However laudable I may have found this stewardship of
antique relics though, I had to admit to my host that my real interest lay in
modernity, and in the hope that “something in the Egyptian air”––namely a true
regard for the values of the West ––would act to preserve democracy there just
as the dry air had preserved those papyri. Whereupon the conversation
unaccountably turned from democracy back to papyri, and to related topics of a
literary nature, and remained there to such a degree that all manner of stories
of the lucky preservation of this or that manuscript were trotted out, until
finally I found myself listening to a most improbable account by some old
fellow whose great grandfather, a Russian, claimed to have rescued one not
especially fine short story from the flames to which its author, Nikolai Gogol,
would, in his Christian mania, have utterly consigned it.
The great grandfather, you see, was a humble servant who had
waited upon Gogol and kindled his fire and swept out his grate. Sensing the
value of a story by the Russian master, the servant was prompted to whisk a
sheaf of papers from the flames and conceal them beneath his tunic, all behind
the back of Gogol’s crazy spiritual guide, who kept exhorting the writer in
God’s name to commit his literary work to the fire.

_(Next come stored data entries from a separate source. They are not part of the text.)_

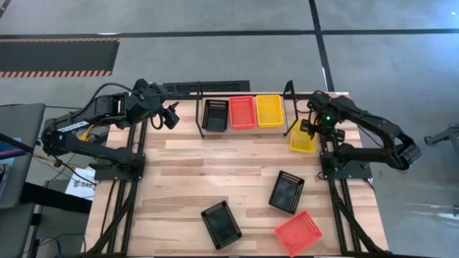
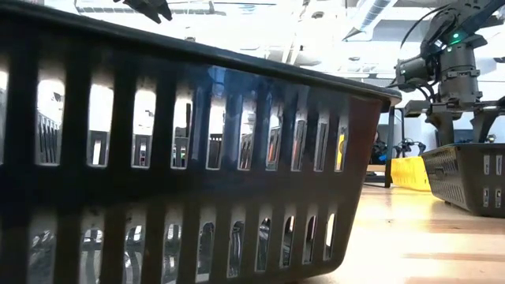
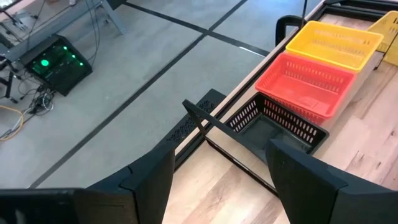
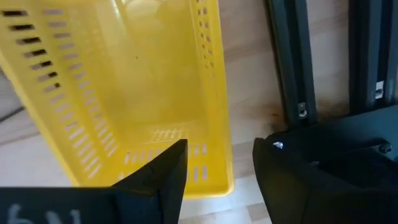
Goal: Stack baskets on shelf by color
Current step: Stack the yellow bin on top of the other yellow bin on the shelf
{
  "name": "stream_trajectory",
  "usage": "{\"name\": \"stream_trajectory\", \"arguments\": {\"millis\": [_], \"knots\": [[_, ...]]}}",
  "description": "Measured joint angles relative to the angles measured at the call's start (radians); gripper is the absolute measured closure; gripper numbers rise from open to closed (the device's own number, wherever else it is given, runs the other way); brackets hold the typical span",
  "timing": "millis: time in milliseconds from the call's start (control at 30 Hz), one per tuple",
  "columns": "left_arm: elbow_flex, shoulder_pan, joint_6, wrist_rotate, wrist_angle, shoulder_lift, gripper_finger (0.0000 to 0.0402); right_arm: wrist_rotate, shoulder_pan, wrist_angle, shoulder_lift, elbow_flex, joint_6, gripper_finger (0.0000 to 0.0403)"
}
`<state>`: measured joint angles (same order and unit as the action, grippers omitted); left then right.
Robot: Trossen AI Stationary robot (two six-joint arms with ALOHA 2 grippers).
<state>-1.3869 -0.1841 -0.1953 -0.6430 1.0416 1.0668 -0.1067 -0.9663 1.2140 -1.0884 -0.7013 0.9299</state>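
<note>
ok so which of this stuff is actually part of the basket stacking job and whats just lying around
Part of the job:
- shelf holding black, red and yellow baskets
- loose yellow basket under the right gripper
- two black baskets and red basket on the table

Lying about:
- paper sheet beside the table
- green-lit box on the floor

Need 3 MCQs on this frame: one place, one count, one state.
1. Where is the loose yellow basket?
A. At the table's right edge, beside the shelf's right post
B. At the table's front left corner
C. On top of a red basket
2. How many black baskets lie on the table off the shelf?
A. One
B. Two
C. Four
3. The left end effector is:
A. Shut on a red basket
B. Open and empty
C. Shut on a shelf rod

1 A: the high view shows it there, under the right end effector.
2 B: both lie in the table's front half.
3 B: fingers apart, nothing between.
</note>
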Motion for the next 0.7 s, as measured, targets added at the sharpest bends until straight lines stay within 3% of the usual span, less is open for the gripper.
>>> {"name": "stream_trajectory", "arguments": {"millis": [233,533,700], "knots": [[0.0,0.0,-0.004,0.0,0.0,0.0,0.016,-0.093,-0.006,-0.075,-0.118,0.026,-0.101,0.0205],[0.0,0.0,-0.025,0.01,0.0,0.0,0.016,-0.105,-0.005,-0.118,-0.252,0.072,-0.161,0.0207],[0.0,0.0,-0.027,0.005,-0.001,0.0,0.016,-0.104,-0.005,-0.109,-0.259,0.076,-0.196,0.0236]]}}
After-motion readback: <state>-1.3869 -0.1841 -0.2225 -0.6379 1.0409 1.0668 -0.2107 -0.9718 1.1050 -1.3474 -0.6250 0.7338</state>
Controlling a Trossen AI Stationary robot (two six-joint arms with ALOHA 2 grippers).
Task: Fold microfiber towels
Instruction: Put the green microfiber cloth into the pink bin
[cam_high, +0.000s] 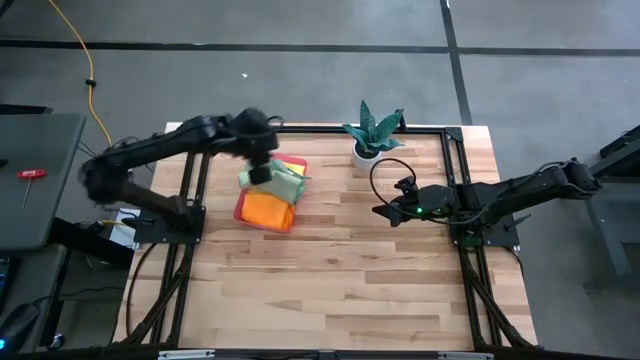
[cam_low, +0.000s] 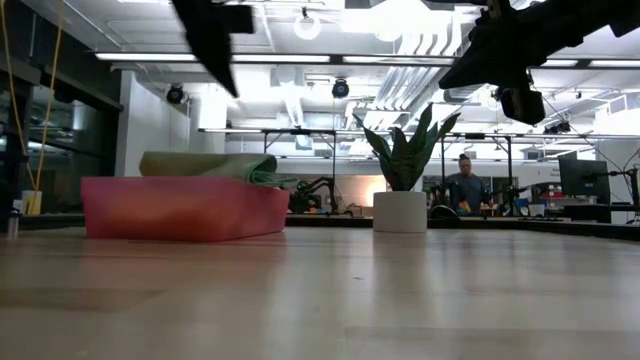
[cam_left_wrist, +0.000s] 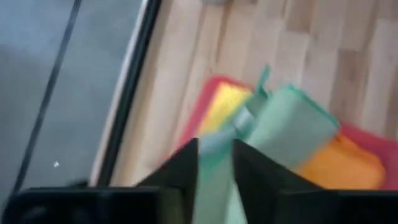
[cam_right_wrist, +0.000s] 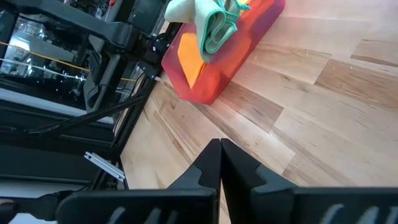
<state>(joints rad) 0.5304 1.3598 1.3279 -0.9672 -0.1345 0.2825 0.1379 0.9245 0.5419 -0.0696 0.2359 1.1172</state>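
Nowhere legible writing on tray

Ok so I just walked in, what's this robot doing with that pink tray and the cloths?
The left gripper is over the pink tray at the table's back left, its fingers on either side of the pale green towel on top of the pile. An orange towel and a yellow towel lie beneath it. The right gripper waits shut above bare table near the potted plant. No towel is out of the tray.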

Unfortunately, being himself illiterate, the Russian great
grandfather of this Egyptian gentleman who had been so quiet at dinner, and was
now suddenly so talkative––the great grandfather, illiterate and very soon to
be distracted by the fact that his wayward daughter, who had fallen in love
with a Copt, was about to be carried off by the man––the great grandfather, not
knowing what to do with his precious treasure, arranged to sell the story to a
book dealer (intending as he did to provide his daughter with a dowry, before
she left Mother Russia for the Copts of Cairo), and the book dealer arranged in
turn, heaven knows why, to have the story translated into French and English.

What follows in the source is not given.